Editor’s note: As this letter is the source of much discussion and debate, we are providing an easily accessible copy (that you don’t have to download), for our readers’ convenience.
May 19, 2014
Dear Mr. President,
Your administration has taken several important steps to support the Cuban people by opening travel for Cuban-American families, expanding remittances, and enabling purposeful travel for more Americans. Those policies have fostered direct contacts between the United States and the Cuban people, provided a lifeline for average Cubans, and empowered Cuban civil society. As a result, Cuban society and U.S. society are sharing more information and are more connected today than in the past fifty years.
Now more than ever the United States can help the Cuban people determine their own destiny by building on the U.S. policy reforms that have already been started.

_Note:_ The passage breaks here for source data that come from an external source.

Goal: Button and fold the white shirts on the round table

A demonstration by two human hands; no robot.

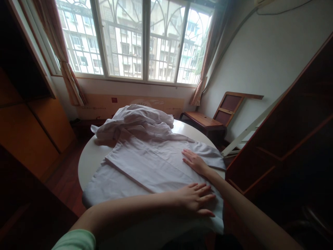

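Observation:
A pale white garment (153, 163), like a long shirt or coat, is spread over a round white table (84, 166). Its near edge hangs over the table's front, and a folded strip runs along its left part. Flat on the cloth near the front right lies my left hand (195, 199), its fingers spread and pointing right. Farther in, my right hand (194, 161) rests palm down on the garment, fingers extended to the left, beside what looks like a sleeve (209, 154). More white cloth (140, 116) is heaped in loose folds at the table's far side.
Beyond the table, a flat cardboard panel (104, 104) leans below the barred window (125, 38). A wooden bench (201, 118) and a wooden frame (229, 106) stand at the back right. Dark wooden furniture (275, 152) rises close on the right; cabinets (33, 128) line the left.

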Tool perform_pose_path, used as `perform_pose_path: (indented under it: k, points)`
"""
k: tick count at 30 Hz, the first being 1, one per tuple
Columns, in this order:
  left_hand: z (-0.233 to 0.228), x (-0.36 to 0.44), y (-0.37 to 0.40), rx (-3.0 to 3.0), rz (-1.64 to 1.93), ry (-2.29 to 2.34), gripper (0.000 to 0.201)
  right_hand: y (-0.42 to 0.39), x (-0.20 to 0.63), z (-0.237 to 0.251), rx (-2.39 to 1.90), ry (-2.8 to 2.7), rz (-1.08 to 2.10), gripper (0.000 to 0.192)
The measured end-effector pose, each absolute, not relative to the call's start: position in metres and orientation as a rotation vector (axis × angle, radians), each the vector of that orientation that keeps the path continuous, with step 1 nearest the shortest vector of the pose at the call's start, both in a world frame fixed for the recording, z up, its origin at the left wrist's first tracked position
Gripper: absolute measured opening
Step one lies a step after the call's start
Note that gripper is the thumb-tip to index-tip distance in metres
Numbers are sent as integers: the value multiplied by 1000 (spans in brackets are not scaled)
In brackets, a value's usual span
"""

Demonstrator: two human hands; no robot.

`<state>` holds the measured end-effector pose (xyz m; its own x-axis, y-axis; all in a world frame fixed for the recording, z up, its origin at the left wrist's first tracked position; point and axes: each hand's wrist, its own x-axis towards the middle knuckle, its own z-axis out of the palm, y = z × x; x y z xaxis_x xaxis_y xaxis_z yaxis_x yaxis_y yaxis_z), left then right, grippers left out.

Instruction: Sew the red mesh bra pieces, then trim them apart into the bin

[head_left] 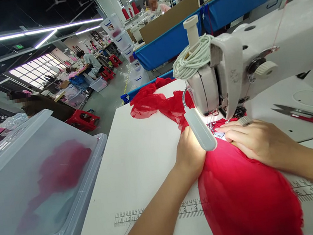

Such efforts would seek to provide openings and opportunities to support the Cuban people in their day-to-day economic activities, and in their desire to connect openly with each other and the outside world and to support the broad spectrum of civil society, independent, non-state organizations created to further individual economic and social needs irrespective of political orientation. Doing so not only promises to deepen the contacts between the U.S. and Cuban society, it will also help Cubans increase their self-reliance and independence.
But timing matters and this window of opportunity may not remain open indefinitely. At the same time, the U.S. is finding itself increasingly isolated internationally in its Cuba policy. In the current political climate little can be done legislatively, but the Obama Administration has an unprecedented opportunity to usher in significant progress using its executive authority at a time when public opinion on Cuba policy has shifted toward greater engagement with the Cuban people while continuing to pressure the Cuban government on human rights.
The undersigned members—individuals from the private sector, think tanks, non-governmental organizations, and foundations— acknowledge and appreciate the steps you have taken to improve U.S. – Cuban relations. We further propose the following recommendations that you, Mr. President, can take through executive authority to deepen the changes already underway by giving greater freedom to private organizations and individuals to directly and indirectly serve as catalysts for meaningful change in Cuba.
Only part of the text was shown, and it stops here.